Living for the Glory of God ~ Vivir para la Gloria de Dios

El pecado escondido todavía es pecado

Después de varias semanas de pausa, soy capaz de volver a bloguear como mi horario se normaliza. Las últimas semanas han sido algo en flujo con los viajes grandes y ajustes como mi familia regresar a los Estados Unidos por un tiempo de permiso. Estoy agradecido por la paciencia de todos durante este tiempo de transición. Tengo algunos artículos importantes planeados para el próximo mes y algunos planes futuros para el blog que oro serán usados por el Señor para impactar vidas. Mientras tanto, estoy considerando cómo terminar las últimas dos semanas de marzo. En las conversaciones de las últimas dos semanas, hubo un tema recurrente que seguía siendo abordado: el pecado escondido. Debido a que parece ser un tema que necesita ser discutido, parece un tema apropiado para escribir.
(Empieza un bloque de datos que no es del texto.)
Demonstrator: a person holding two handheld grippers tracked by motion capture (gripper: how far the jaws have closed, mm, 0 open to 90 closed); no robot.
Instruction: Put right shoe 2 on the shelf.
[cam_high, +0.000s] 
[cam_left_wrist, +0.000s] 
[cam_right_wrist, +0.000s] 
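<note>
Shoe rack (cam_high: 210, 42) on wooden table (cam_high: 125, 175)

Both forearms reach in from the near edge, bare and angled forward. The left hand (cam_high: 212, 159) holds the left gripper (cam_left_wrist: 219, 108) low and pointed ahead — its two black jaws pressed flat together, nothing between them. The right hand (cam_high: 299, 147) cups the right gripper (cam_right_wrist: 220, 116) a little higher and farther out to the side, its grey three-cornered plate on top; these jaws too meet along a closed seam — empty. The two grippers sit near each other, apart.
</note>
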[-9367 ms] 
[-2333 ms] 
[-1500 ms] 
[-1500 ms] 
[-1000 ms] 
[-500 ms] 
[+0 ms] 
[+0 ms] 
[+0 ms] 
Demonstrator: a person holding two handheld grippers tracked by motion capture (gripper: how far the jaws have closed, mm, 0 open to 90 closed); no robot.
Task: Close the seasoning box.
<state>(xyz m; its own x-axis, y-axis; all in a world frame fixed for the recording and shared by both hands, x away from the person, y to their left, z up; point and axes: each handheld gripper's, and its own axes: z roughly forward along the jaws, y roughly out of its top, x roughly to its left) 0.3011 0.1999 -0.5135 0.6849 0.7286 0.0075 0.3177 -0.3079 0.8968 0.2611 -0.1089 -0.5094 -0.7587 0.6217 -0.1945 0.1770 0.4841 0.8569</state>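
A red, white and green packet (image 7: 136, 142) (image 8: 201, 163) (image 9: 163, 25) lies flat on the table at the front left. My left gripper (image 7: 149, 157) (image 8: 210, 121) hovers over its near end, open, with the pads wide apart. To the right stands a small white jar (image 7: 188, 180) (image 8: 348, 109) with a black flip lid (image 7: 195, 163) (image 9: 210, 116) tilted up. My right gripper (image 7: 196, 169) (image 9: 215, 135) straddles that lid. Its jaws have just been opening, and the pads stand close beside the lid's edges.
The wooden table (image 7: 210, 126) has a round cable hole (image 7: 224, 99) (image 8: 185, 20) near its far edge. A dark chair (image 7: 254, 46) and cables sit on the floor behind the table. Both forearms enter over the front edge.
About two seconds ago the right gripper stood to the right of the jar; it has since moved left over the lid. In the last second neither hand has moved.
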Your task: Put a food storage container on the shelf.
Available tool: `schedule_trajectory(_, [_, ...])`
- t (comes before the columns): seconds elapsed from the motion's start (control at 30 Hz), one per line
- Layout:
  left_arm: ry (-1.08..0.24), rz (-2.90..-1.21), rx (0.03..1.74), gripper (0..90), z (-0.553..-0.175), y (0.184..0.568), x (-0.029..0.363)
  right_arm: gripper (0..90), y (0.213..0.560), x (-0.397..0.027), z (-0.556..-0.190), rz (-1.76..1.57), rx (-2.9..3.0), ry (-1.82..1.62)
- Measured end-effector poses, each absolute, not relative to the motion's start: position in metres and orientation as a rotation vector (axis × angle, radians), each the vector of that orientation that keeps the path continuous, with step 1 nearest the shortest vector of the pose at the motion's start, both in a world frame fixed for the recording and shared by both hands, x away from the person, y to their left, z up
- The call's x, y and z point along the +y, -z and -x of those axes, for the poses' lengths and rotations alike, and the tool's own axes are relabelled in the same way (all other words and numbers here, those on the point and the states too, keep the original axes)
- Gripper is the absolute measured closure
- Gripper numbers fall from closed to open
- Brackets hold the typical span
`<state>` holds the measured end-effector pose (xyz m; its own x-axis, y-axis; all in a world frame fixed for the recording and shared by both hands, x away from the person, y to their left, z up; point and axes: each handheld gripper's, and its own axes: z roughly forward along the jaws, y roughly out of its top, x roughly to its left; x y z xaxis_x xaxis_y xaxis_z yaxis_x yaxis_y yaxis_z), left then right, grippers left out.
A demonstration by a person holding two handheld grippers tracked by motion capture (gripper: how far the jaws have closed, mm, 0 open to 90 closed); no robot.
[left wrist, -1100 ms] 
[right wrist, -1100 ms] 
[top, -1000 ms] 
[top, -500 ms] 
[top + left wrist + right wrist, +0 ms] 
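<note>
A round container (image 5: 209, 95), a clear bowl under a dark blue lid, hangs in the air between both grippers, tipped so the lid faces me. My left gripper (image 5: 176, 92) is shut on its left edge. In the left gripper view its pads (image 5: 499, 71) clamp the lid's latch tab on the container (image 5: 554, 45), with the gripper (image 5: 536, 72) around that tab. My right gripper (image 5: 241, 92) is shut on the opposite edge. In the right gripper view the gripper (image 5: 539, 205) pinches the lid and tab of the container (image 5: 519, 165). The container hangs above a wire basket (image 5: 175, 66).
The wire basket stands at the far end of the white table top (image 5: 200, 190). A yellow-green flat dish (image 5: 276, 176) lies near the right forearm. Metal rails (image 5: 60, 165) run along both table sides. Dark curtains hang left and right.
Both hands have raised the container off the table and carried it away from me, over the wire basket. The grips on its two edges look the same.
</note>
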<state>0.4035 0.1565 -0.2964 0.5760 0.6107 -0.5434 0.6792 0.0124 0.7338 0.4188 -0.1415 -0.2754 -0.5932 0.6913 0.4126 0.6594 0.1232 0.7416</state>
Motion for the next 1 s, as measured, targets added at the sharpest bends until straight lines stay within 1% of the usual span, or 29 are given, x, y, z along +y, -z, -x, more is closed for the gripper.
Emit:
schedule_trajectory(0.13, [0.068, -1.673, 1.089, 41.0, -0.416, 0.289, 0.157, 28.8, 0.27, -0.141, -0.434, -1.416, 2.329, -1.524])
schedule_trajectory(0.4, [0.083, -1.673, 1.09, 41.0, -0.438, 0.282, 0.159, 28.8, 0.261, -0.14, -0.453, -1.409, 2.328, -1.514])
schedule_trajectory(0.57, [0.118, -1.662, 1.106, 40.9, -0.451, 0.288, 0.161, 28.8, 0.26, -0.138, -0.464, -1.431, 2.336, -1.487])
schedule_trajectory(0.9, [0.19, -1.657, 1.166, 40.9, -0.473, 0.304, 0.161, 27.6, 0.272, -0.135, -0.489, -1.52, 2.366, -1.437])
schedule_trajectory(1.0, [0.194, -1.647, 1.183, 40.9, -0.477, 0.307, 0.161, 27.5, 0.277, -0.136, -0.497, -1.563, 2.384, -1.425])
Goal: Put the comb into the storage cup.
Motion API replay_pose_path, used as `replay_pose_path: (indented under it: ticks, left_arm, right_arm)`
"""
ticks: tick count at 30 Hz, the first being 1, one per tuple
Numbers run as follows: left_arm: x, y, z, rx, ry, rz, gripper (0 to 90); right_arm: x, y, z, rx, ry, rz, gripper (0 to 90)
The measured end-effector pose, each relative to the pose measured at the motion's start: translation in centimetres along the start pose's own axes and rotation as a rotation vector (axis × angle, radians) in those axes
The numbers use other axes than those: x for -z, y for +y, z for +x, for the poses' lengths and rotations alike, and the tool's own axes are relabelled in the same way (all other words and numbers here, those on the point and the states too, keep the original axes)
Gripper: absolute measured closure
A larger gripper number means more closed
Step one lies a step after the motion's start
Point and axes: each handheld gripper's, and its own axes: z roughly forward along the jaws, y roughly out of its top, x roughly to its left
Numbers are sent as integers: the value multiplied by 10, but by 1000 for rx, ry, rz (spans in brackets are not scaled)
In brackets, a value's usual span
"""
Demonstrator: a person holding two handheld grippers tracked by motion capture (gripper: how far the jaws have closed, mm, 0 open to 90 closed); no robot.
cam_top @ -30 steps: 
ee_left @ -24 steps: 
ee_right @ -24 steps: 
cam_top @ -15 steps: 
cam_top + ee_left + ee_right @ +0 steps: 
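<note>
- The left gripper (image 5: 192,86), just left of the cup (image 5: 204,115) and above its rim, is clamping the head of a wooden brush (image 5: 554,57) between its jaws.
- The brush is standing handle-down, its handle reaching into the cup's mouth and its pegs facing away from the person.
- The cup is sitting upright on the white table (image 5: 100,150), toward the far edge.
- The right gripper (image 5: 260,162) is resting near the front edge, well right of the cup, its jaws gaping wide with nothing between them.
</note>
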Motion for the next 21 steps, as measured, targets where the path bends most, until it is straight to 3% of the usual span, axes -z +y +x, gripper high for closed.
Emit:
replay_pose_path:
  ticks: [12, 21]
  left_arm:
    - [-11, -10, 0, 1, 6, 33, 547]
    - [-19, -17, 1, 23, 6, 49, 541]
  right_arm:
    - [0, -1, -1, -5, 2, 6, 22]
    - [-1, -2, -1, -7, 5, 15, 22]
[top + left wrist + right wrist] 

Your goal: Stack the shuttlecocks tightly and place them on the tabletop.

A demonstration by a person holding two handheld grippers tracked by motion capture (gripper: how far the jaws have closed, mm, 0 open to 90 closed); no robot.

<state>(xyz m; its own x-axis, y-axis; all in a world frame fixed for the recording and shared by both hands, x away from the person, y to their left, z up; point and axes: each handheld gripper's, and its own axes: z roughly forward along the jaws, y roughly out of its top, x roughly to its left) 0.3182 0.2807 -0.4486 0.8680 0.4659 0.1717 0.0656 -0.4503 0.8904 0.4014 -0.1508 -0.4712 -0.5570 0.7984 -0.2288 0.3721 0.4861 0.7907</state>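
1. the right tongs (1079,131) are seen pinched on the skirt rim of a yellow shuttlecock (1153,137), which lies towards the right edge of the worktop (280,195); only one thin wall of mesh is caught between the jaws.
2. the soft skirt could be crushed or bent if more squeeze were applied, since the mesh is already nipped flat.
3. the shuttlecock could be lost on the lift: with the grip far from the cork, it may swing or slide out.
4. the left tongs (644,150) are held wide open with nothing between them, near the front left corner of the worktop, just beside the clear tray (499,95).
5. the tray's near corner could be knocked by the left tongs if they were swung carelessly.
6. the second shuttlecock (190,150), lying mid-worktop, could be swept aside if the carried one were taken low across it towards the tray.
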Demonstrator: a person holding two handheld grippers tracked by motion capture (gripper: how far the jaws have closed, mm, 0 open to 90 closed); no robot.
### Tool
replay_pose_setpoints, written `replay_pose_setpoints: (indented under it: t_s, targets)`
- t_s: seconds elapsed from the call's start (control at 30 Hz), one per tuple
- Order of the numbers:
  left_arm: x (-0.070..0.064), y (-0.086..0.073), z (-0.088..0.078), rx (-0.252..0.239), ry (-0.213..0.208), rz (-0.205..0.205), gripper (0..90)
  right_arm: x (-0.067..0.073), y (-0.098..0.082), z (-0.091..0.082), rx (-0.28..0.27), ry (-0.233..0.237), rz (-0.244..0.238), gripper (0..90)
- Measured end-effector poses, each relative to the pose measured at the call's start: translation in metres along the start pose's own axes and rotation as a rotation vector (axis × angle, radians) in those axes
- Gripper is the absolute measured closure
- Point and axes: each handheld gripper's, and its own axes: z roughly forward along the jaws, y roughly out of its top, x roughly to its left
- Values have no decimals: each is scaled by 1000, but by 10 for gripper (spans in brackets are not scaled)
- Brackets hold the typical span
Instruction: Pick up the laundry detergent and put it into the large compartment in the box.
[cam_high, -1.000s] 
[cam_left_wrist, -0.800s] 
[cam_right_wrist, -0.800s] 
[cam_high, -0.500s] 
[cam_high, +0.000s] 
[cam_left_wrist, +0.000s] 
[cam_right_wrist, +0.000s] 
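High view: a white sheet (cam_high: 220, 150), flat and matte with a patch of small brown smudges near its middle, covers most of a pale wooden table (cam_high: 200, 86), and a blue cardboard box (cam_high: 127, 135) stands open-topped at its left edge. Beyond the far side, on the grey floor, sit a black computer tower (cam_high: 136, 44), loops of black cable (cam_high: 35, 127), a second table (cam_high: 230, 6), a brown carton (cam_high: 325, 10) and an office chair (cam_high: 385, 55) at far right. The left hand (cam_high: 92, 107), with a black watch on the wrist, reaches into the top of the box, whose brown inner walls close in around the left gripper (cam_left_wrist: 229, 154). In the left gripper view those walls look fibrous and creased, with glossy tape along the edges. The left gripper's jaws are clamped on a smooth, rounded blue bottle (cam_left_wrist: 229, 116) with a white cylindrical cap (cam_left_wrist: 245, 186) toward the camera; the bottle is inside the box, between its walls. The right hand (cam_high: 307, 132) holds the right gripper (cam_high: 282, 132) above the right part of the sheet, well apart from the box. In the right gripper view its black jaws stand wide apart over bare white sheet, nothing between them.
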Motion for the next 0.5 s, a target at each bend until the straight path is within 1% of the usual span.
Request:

Hay un sentido en el cual uno puede decir que el pecado nunca se esconde, después de todo, Dios es omnipotente, sabiendo todas las cosas, ya tiene el conocimiento de nuestro pecado. Hay un otro sentido, sin embargo, cuando el pecado se considera suficientemente escondido mientras los que están dentro de nuestro círculo de influencia no sean conscientes de su presencia. Por supuesto, cualquier creyente reconocerá que esto no es una representación genuina del pecado, pero la aceptación de esta apunta a algunas cuestiones que deben ser consideradas con respecto al pecado y específicamente la propensión a escondirla.

Uno de los problemas con el pecado es nuestra capacidad de subestimar su severidad y sus consecuencias. El pecado es simplemente una ofensa a Dios, pero a menudo nuestra norma para medir el pecado no es Dios, sino otros. Como resultado, tenemos la capacidad de racionalizar el pecado como algo leve, especialmente en comparación con aquellos que son pecadores mucho peores. Pero la pauta no es otras personas sino nuestro Dios.

Uno no encontrará en esa comprensión del pecado, una frase que excusa el pecado oculto. Debido a que el pecado que permanece oculto a la vista pública también permanece impune creando un espejismo. Hace que las personas a creer que este tipo de pecado es inofensivo. El pecado siempre tiene consecuencias, primero impactando nuestra relación con Dios y segundo, impactando nuestra relación con otras (ya sea inmediatamente o en el futuro). Sin más observación y estudio, no puedo decir que esto sea absoluto, pero mis observaciones me inclinan hacia la siguiente noción: nuestro acercamiento al pecado ha creado una cultura en la que esconder el pecado se considera justificable. Hay dos factores que contribuyen:

  1. Razonamiento del pecado: La primera es nuestra propensión a excusar el pecado. Socavamos sus consecuencias al ignorar la severidad del pecado y su impacto.
  2. Recepción del sin: El segundo factor contribuyente es la forma en que reaccionamos ante el pecado. Con demasiada frecuencia, la primera reacción, especialmente cuando se considera grave, es interrumpir el contacto y abrir la condena.

El resultado es una cultura de los cristianos que no consideran el peso del pecado, y cuando por fin lleva su fuerza, la inclinación es ocultarla con el fin de evitar la condenación pública.

Debido a que el pecado es tan grave, justifica una respuesta seria. Y aunque hay una cantidad interminable de puntos de discusión sobre este tema, hay dos aspectos que me parece necesario enfocar a la luz de los puntos anteriores. La primera es simplemente evitar las excusas y, en cambio, salir en confesión y arrepentimiento. No hay alternativa para reaccionar con el pecado. La segunda área es que nuestra recepción al pecado debe ser una que se atempere con gracia. La gracia no significa que se evite la confrontación del pecado, pero sí significa que la reacción natural no es la última y más dura de las medidas. En cambio, reconoce que vencer el pecado es un proceso motivado por el amor, y por lo tanto requiere tiempo, paciencia y guía.

El pecado escondido sigue siendo pecado. Simplemente añadiendo el modificador ‘ oculto ‘ no cambia la crueldad del impacto del pecado. En su lugar, simplemente crea una oportunidad para que crezca en algo peor. Por lo tanto, debemos lidiar con el pecado de manera eficiente y eficaz como alternativa a nuestros intentos de mantenerlo oculto a la vista.